#### [What to produce]
From the data below, retype exactly the lines starting with the one that contains "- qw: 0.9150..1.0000" and ending with the one that contains "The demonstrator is", both included.

#### [Task data]

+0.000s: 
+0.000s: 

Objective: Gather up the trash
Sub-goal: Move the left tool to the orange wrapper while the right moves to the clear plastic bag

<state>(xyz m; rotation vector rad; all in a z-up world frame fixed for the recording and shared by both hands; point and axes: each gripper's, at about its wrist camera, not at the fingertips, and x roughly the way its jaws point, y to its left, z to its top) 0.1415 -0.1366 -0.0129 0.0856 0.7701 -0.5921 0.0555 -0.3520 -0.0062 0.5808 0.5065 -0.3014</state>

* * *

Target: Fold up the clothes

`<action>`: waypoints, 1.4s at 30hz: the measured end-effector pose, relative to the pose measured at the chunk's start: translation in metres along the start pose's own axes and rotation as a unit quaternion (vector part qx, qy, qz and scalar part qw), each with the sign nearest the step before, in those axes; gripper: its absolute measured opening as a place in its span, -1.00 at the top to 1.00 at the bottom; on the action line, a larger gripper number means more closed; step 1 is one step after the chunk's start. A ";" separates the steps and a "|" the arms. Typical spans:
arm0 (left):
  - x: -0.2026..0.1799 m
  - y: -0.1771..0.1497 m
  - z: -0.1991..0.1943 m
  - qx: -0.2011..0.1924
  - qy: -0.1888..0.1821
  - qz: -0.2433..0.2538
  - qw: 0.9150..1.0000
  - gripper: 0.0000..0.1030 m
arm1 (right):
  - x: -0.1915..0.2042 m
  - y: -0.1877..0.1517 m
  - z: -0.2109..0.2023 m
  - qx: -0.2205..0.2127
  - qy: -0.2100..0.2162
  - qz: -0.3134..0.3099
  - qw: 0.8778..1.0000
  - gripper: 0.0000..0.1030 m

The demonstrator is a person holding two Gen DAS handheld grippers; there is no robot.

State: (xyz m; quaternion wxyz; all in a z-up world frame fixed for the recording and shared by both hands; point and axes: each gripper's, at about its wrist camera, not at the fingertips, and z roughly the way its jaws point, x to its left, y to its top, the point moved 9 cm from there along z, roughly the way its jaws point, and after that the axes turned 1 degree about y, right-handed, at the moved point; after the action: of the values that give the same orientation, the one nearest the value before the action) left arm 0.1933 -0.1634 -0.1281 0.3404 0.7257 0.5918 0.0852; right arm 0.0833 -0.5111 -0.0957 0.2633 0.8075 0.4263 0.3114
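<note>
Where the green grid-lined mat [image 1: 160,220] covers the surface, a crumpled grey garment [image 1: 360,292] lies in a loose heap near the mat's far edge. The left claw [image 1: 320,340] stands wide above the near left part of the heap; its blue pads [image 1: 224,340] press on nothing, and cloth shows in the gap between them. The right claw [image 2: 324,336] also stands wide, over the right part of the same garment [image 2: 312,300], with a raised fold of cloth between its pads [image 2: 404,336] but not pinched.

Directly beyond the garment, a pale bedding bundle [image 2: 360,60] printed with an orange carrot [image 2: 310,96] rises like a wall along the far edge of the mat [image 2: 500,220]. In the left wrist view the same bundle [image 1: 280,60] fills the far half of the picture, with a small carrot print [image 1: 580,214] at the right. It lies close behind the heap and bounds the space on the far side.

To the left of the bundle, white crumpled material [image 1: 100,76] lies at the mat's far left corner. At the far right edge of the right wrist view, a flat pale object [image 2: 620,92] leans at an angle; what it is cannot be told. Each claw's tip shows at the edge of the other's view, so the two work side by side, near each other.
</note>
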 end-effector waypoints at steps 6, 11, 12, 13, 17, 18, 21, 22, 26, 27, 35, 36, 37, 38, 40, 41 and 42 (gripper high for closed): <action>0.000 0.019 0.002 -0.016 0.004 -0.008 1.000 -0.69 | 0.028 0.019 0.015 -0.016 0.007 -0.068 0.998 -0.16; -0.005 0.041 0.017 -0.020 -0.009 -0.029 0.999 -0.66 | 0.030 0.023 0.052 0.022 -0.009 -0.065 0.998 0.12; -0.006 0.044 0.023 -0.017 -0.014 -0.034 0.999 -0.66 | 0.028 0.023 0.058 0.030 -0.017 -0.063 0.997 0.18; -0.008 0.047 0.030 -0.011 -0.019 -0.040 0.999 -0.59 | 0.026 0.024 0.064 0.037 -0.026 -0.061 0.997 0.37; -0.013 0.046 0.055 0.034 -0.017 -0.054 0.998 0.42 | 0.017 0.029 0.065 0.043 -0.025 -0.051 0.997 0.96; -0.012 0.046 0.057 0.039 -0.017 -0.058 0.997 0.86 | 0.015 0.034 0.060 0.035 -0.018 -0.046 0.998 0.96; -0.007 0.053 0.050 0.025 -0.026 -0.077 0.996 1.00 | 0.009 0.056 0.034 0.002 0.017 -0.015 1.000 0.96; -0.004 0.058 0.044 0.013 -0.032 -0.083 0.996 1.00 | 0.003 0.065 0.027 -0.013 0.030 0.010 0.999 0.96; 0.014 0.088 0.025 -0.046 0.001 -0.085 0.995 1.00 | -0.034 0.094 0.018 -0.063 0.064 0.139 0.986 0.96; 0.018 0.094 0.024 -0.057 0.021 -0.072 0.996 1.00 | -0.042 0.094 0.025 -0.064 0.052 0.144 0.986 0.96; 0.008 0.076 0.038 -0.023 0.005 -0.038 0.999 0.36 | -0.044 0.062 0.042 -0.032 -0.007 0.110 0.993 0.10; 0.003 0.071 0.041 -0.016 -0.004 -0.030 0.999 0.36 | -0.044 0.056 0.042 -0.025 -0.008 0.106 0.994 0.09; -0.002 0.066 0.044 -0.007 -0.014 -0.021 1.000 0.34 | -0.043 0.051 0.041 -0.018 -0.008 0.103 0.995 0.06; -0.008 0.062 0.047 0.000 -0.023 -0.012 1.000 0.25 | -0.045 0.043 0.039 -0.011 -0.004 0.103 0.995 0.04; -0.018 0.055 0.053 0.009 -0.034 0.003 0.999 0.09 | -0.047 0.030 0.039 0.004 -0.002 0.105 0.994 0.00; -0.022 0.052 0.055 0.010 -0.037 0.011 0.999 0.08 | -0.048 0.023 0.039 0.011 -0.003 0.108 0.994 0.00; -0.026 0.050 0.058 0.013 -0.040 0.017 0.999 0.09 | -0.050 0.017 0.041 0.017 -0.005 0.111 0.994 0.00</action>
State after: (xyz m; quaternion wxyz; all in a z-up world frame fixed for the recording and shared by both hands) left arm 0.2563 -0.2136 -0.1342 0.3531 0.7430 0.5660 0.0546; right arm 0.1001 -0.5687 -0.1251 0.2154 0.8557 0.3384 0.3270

#### [Completed exercise]
  - qw: 0.9150..1.0000
  - gripper: 0.0000..0.1030 m
arm1 (right):
  - x: -0.1915..0.2042 m
  - y: -0.1877..0.1517 m
  - z: -0.2109..0.2023 m
  - qx: -0.2205..0.2127
  - qy: -0.2100..0.2162
  - qz: -0.3134..0.3099
  - qw: 0.8778..1.0000
  - gripper: 0.0000..0.1030 m

The demonstrator is a person holding two Gen DAS handheld grippers; there is no robot.

The exercise is done, and no more output is needed.